## Exercise goal
Would you please copy every line from the records that contains the word "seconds"?

## Record extracts
● ● ●
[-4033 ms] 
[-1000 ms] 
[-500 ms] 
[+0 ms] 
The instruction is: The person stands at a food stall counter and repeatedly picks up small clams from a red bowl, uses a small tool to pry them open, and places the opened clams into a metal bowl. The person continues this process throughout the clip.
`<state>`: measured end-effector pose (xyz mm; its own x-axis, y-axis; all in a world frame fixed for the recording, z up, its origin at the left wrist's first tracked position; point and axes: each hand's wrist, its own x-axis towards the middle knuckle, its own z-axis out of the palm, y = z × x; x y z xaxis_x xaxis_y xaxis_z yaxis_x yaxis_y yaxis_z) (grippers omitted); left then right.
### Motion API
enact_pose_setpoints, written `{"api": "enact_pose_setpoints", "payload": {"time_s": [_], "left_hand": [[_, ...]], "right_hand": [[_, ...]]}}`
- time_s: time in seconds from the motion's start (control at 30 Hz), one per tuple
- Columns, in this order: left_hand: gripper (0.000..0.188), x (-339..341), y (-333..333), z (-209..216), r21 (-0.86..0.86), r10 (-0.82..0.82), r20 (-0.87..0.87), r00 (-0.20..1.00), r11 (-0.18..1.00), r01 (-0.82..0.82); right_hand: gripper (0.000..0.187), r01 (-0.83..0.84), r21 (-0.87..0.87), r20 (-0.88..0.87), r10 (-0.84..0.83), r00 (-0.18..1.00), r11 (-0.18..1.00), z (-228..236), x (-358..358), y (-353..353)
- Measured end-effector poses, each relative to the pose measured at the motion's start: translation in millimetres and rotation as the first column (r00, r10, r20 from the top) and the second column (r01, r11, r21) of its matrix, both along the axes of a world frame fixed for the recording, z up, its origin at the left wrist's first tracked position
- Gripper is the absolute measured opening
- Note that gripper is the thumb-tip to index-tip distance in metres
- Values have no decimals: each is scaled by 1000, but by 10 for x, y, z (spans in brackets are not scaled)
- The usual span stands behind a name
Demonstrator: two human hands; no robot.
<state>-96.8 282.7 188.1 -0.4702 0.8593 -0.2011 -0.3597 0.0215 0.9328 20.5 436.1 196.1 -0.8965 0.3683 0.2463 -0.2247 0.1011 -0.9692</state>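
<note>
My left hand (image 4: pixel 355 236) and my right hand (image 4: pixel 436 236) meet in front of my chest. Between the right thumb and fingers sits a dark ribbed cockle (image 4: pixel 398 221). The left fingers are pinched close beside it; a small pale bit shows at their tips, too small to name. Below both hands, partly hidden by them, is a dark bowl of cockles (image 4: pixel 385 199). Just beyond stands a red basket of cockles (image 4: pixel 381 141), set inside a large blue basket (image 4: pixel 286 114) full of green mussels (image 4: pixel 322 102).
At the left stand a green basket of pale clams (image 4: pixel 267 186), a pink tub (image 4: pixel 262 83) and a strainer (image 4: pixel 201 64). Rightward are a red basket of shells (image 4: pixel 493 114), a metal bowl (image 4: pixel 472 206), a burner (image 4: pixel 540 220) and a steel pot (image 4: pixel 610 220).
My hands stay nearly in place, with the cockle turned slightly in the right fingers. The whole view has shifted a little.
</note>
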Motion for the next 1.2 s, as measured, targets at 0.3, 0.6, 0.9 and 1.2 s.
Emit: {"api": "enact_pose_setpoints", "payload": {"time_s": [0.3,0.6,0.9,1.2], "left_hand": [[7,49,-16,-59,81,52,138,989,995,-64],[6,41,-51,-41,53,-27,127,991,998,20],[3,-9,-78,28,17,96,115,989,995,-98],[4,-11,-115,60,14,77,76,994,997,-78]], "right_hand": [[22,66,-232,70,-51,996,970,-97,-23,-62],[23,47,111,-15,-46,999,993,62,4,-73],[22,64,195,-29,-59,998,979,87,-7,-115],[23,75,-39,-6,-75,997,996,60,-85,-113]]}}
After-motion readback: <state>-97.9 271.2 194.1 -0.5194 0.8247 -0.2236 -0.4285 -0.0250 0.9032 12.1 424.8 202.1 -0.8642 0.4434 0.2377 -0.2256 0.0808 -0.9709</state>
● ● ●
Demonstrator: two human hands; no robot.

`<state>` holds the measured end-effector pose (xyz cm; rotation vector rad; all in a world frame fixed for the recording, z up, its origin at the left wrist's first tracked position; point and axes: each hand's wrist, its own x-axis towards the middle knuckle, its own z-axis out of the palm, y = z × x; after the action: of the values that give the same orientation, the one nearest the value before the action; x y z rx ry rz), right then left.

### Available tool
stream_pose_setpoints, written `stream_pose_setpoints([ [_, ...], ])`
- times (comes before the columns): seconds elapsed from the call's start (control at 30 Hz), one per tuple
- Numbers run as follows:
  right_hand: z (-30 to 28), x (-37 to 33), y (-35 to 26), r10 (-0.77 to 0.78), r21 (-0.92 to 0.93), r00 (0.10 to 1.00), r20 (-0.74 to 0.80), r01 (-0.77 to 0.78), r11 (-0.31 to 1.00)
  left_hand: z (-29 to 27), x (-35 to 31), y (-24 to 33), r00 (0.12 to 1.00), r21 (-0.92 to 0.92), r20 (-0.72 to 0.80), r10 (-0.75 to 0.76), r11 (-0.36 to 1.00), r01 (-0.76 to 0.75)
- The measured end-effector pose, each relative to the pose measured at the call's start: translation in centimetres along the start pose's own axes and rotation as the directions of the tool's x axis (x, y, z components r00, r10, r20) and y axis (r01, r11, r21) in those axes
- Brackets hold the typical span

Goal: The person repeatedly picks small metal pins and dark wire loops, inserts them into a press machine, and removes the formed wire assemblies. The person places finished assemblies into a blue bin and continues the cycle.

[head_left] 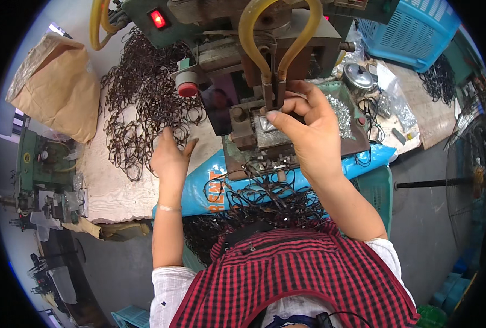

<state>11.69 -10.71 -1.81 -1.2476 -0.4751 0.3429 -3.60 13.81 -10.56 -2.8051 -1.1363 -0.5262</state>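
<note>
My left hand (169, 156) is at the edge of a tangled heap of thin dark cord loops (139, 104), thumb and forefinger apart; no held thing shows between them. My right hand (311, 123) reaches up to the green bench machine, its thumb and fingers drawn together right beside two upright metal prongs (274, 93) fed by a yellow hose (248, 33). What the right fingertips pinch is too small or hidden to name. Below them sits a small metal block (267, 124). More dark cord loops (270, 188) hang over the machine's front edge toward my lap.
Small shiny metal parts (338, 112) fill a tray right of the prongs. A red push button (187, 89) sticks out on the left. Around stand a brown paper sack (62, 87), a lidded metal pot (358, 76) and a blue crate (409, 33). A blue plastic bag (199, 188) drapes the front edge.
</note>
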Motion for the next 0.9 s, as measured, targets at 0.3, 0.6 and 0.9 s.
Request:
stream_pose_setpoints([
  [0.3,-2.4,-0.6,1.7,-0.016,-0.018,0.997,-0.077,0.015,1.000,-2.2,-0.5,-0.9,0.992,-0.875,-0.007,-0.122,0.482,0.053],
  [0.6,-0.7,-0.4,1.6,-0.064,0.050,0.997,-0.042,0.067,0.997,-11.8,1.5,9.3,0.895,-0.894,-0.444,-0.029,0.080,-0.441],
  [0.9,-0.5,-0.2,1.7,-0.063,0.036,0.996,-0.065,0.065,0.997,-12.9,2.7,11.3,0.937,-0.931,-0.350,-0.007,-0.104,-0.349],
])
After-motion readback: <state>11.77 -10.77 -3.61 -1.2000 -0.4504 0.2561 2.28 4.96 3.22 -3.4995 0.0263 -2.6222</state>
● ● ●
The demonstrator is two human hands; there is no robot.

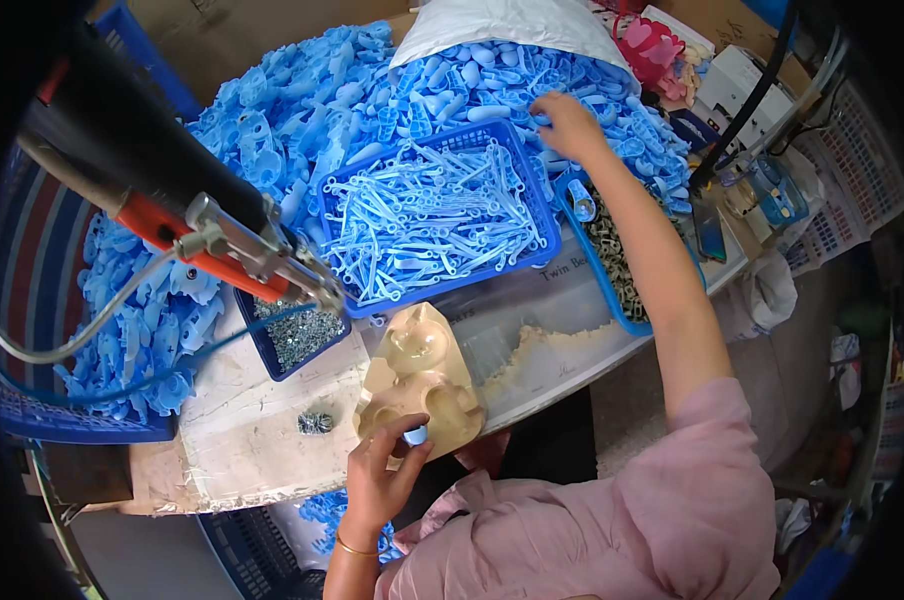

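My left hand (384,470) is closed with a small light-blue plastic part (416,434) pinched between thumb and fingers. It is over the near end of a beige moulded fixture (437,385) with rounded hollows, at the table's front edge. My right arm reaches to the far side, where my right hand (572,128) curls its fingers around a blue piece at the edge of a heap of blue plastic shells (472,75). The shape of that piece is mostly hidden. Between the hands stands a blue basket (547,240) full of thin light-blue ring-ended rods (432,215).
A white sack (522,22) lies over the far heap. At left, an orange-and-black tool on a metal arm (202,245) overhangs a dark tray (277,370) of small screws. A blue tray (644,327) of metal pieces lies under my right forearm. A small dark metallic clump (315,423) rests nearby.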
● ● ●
## Task answer
- time_s: time in seconds from the motion's start (control at 30 Hz), one per tuple
- times (comes before the columns): seconds elapsed from the call's start (control at 30 Hz), one per tuple

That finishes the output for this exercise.